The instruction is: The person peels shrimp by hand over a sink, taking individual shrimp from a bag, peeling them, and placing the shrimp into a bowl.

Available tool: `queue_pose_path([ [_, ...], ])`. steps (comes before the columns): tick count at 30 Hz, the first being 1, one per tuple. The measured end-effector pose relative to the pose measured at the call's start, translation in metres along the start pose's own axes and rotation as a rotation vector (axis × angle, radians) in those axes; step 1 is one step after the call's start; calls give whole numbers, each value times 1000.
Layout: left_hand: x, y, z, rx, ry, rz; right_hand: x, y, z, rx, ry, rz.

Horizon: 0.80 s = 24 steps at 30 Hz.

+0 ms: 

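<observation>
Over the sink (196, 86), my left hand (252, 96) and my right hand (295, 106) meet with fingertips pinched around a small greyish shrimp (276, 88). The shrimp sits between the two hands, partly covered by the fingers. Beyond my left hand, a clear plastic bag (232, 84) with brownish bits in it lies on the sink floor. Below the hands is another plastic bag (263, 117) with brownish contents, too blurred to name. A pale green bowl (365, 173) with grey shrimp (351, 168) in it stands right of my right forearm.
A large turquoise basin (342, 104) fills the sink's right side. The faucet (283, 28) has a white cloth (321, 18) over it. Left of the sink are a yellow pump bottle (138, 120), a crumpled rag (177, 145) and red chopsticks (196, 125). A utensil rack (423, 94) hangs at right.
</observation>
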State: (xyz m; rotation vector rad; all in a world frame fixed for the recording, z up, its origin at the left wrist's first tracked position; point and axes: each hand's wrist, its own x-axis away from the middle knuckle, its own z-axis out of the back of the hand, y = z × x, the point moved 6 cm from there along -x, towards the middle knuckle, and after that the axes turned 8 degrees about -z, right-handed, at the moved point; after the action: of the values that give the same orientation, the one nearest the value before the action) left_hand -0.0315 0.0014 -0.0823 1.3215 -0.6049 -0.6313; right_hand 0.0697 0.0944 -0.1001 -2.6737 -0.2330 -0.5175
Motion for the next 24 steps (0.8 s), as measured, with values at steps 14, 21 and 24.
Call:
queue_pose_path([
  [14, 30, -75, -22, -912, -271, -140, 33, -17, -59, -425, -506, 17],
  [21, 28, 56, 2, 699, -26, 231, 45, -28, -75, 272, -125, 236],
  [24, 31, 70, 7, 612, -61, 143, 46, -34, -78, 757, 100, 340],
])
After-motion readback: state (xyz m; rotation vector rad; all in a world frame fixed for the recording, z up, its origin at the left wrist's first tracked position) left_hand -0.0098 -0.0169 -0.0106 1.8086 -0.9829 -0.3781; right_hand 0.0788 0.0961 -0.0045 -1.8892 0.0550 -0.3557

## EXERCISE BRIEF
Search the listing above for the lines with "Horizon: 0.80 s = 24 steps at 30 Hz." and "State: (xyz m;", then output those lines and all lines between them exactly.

## COMPLETED TASK
Horizon: 0.80 s = 24 steps at 30 Hz.

+0 ms: 

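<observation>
Over the sink (196, 86), my left hand (252, 96) and my right hand (295, 106) meet with fingertips pinched around a small greyish shrimp (276, 88). The shrimp sits between the two hands, partly covered by the fingers. Beyond my left hand, a clear plastic bag (232, 84) with brownish bits in it lies on the sink floor. Below the hands is another plastic bag (263, 117) with brownish contents, too blurred to name. A pale green bowl (365, 173) with grey shrimp (351, 168) in it stands right of my right forearm.
A large turquoise basin (342, 104) fills the sink's right side. The faucet (283, 28) has a white cloth (321, 18) over it. Left of the sink are a yellow pump bottle (138, 120), a crumpled rag (177, 145) and red chopsticks (196, 125). A utensil rack (423, 94) hangs at right.
</observation>
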State: (xyz m; rotation vector rad; all in a world frame fixed for the recording, z up, its origin at the left wrist's first tracked position; point and axes: each hand's wrist, its own x-axis away from the middle knuckle, its own z-axis out of the back of the hand, y = z × x, the point moved 6 cm from there along -x, towards the middle knuckle, and after that the axes turned 8 degrees about -z, right-handed, at the moved point; after the action: of the values that give the same orientation, the one nearest the value before the action) left_hand -0.0315 0.0014 -0.0823 1.3215 -0.6049 -0.6313; right_hand 0.0697 0.0944 -0.1001 -2.6737 -0.2330 -0.5175

No more work is required for the exercise.